Work request | Output exactly, and only, the lines below from the one with "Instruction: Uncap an" down to the one with "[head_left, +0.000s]". Include both end lines and no pictures.

^^^^^^^^^^^^^^^^

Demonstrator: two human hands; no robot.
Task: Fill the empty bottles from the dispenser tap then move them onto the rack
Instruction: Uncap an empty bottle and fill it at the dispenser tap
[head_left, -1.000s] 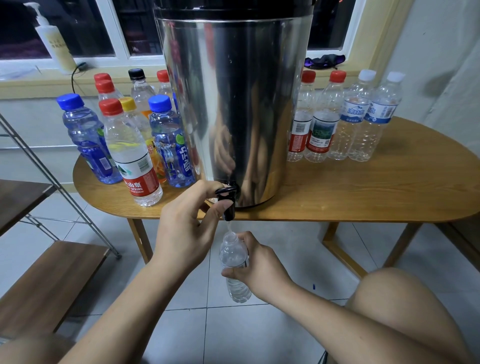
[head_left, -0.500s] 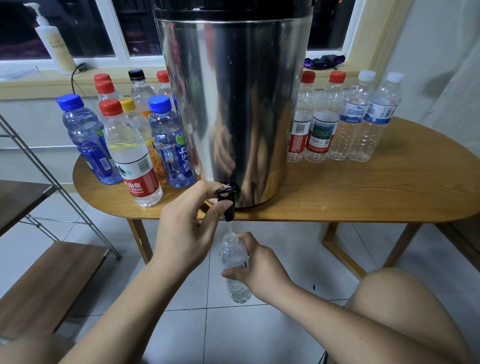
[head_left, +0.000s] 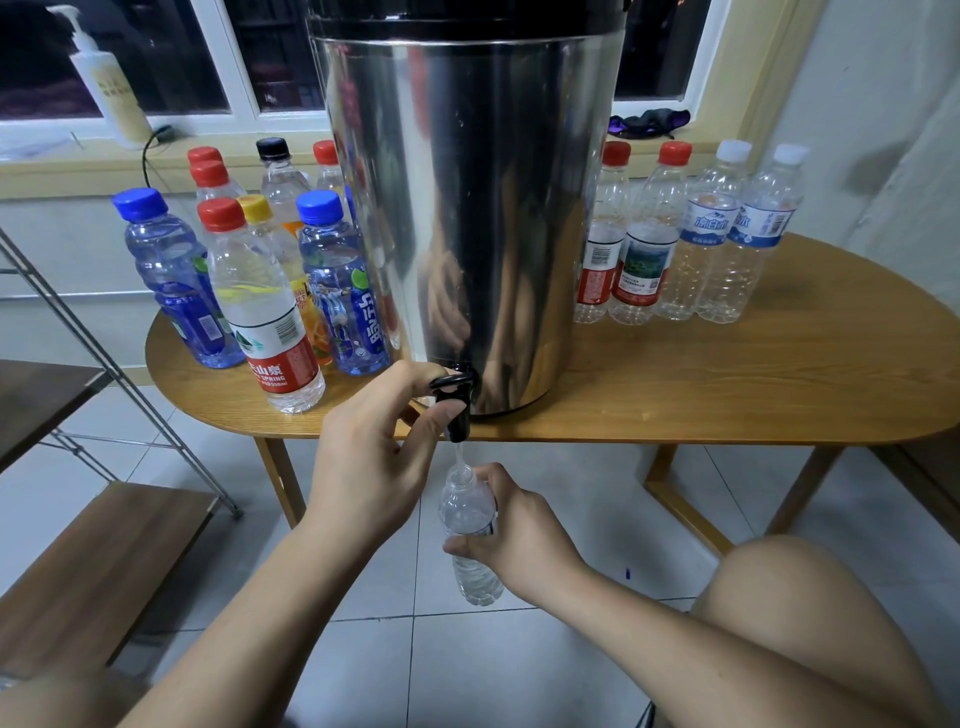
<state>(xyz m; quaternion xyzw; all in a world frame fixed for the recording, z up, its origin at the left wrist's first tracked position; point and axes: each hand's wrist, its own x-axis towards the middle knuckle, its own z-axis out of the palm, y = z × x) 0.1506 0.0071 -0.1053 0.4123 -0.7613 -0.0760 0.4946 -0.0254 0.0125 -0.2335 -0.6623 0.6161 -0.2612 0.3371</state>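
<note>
- Now, head view: the left hand (head_left: 369, 467) is at the black tap (head_left: 453, 405), its forefinger curled over the lever on top and its thumb pressed against the spout's left side, so the fingers are clamped on the tap.
- Just below those fingers a thin stream of water falls from the spout into the open neck of a clear bottle (head_left: 467, 525).
- Wrapped around that bottle's middle is the right hand (head_left: 514, 535), fingers closed tight on it, thumb on the near side; the bottle is upright, off the table, hanging over the tiled floor (head_left: 467, 670).
- Directly behind the left fingers stands the steel dispenser (head_left: 467, 208) at the front edge of the wooden table (head_left: 727, 384), the tap jutting from its base.
- Left of the left fingers, on the table, is a cluster of capped bottles: one with a red cap (head_left: 262, 306) nearest, blue ones (head_left: 176, 280) beside and behind it.
- Right of the fingers, beyond the dispenser, four clear bottles stand in a row, two red-capped (head_left: 644, 239) and two white-capped (head_left: 748, 234).
- Far left of both hands is the rack (head_left: 88, 566), with wooden shelves on a metal frame.
- Below the right hand's wrist, a bare knee (head_left: 810, 613) shows at the lower right.
</note>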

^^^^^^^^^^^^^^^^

Answer for this exercise |
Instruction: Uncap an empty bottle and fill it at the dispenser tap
[head_left, -1.000s] 
[head_left, -0.500s] 
[head_left, +0.000s] 

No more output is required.